AiPacino / tesseract-ocr

Automatically exported from code.google.com/p/tesseract-ocr
Other
2 stars 0 forks source link

tesseract - cannot open input file #1208

Closed GoogleCodeExporter closed 9 years ago

GoogleCodeExporter commented 9 years ago
What steps will reproduce the problem?
1.converting pdf to tif with imagemagick, command: convert -density 300 -depth 
4 "eng.Belwe Bd BT.exp0.pdf" "eng.Belwe Bd BT.exp0.tiff"
2.trying to makebox with the command: tesseract "eng.Belwe Bd BT.exp0.tif" 
"eng.Belwe Bd BT.exp0" batch.nochop makebox
3. causes error: Cannot open input file: eng.Belwe Bd BT.exp0.tif

running version V3.02 on windows 8

I'm new to this and I'm fairly doing something obvious wrong, but to point out 
what I did check: spelling, many times, the file name is spelled correctly, and 
the file is placed in my "C:\Program Files (x86)\Tesseract-OCR" directory, also 
from where I'm running the command.

I was following a guide step by step and got stuck here. I was wondering about 
the 'tiff' with 2 ff's in the convert, but only 1 f in the tesseract. But if I 
do try with 2 ff's in the tesseract command, I just get "Unsupported image 
type" error. And some Image type error I get if I change it to 1 f in the 
convert command.

am I putting my .tif file in the wrong place?
Hope someone can help, an annoying place to be stuck :)

Regards

Original issue reported on code.google.com by claeshj...@gmail.com on 23 May 2014 at 12:03

GoogleCodeExporter commented 9 years ago
Have something to add: I tried the same command with a test file (this time a 
.jpg) which worked fine being in the same directory as the .tif. So I'm 
thinking maybe there is a problem with the handling of .tif files? Or maybe a 
problem in the conversion to .tif using imagemagick(even though it gave me no 
errors).

Original comment by claeshj...@gmail.com on 23 May 2014 at 9:59

GoogleCodeExporter commented 9 years ago
Error message is "Cannot open input file" is coming for your OS - is has 
nothing to do with tesseract or image format. E.g. Windows 8 was not able to 
open file for reading... You are the only one who find why.

tiff and tif are equivalents (as jpg and jpeg). 

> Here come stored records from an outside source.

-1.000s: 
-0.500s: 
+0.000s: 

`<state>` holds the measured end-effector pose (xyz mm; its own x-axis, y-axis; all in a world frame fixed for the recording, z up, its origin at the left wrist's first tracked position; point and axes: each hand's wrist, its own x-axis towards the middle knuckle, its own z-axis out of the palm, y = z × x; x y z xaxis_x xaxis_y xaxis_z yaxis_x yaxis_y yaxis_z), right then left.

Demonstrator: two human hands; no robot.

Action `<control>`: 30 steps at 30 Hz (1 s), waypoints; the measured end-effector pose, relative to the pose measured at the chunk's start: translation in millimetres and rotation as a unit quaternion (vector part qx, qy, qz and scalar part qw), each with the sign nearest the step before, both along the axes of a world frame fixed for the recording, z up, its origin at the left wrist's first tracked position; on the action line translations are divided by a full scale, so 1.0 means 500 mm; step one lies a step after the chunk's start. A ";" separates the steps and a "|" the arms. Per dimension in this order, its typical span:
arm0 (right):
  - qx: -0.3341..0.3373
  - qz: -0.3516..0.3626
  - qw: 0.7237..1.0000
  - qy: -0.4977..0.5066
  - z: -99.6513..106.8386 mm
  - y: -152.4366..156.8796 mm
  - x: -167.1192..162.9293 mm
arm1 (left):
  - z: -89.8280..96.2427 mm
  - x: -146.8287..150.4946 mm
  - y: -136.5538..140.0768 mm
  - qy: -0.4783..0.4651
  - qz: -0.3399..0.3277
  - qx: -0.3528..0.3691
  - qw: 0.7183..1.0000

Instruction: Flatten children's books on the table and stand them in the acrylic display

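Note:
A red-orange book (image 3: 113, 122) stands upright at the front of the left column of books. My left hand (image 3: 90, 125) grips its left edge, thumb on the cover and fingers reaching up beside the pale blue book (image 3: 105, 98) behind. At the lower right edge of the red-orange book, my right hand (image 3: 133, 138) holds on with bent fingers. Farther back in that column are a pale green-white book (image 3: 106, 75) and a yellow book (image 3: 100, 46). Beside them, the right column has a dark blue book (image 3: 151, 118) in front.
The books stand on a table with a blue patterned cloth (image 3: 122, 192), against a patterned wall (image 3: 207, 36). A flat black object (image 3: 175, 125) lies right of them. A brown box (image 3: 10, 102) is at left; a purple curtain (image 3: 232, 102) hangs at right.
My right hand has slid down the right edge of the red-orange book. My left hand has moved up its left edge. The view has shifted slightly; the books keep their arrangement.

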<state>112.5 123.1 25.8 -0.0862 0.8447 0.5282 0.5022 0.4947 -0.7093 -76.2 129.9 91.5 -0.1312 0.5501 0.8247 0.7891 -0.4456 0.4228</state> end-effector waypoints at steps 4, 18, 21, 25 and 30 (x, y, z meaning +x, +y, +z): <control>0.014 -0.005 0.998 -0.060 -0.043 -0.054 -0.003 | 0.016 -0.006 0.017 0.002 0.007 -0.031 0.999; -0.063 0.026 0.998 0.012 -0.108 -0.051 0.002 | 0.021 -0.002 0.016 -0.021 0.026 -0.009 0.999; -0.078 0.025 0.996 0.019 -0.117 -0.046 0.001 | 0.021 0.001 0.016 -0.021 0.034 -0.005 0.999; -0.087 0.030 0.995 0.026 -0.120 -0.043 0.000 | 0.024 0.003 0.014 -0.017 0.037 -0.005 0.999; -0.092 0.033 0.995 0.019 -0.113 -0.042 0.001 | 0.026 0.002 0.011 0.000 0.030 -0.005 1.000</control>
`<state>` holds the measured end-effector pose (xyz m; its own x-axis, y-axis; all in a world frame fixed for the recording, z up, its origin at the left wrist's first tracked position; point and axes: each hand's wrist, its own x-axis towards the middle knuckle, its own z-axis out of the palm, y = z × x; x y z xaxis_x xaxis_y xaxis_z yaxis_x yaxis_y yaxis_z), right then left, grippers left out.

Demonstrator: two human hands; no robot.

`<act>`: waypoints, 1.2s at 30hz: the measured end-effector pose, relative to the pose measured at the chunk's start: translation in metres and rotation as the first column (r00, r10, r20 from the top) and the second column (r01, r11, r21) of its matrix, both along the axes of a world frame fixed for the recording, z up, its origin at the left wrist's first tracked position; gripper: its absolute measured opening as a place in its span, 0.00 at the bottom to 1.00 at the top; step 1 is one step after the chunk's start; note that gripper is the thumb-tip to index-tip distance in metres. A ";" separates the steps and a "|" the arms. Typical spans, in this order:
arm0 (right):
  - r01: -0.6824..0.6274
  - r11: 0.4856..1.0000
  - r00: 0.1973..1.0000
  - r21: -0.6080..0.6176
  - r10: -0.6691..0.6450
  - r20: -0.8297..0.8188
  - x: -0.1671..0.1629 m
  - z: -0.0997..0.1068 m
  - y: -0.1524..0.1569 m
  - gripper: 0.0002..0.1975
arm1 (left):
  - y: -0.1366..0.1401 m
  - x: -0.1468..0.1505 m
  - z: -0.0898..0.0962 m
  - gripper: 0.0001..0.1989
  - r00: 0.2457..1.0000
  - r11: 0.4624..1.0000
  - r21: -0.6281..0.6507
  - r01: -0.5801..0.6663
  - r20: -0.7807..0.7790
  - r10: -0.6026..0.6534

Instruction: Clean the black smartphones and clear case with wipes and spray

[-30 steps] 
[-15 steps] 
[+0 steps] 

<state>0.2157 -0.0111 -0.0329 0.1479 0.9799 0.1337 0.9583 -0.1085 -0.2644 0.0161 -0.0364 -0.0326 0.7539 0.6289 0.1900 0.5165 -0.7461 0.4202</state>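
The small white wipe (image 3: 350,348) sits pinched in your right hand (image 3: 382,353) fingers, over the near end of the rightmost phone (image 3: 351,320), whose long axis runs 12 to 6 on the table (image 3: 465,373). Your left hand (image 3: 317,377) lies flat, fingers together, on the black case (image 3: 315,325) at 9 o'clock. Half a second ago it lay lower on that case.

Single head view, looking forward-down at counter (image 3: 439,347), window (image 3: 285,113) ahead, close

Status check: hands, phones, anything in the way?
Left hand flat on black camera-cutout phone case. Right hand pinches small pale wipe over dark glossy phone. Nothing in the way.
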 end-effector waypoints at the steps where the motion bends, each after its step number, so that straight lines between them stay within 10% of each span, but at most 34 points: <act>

leptonica (library that is used for image opening) is able to work with most of 
tif format, but it would report other error message than "Cannot open input 
file" if there is problem with image format.

IMO using spaces in filename is very bad habit especially if the filename is 
used in console.

Original comment by zde...@gmail.com on 24 May 2014 at 2:25

GoogleCodeExporter commented 9 years ago
Issue 1221 has been merged into this issue.

Original comment by zde...@gmail.com on 28 May 2014 at 1:30

GoogleCodeExporter commented 9 years ago
We have run into the same problem.
It seems the issue has something to do with imagemagick. For some reason the 
generated tiff cannot be read by tesseract. 

I tried opening the image in a viewer (irfanview), which works fine. I then 
saved the image again using irfanview, with the default options. This resulted 
in a tiff half the size, which could be read by tesseract.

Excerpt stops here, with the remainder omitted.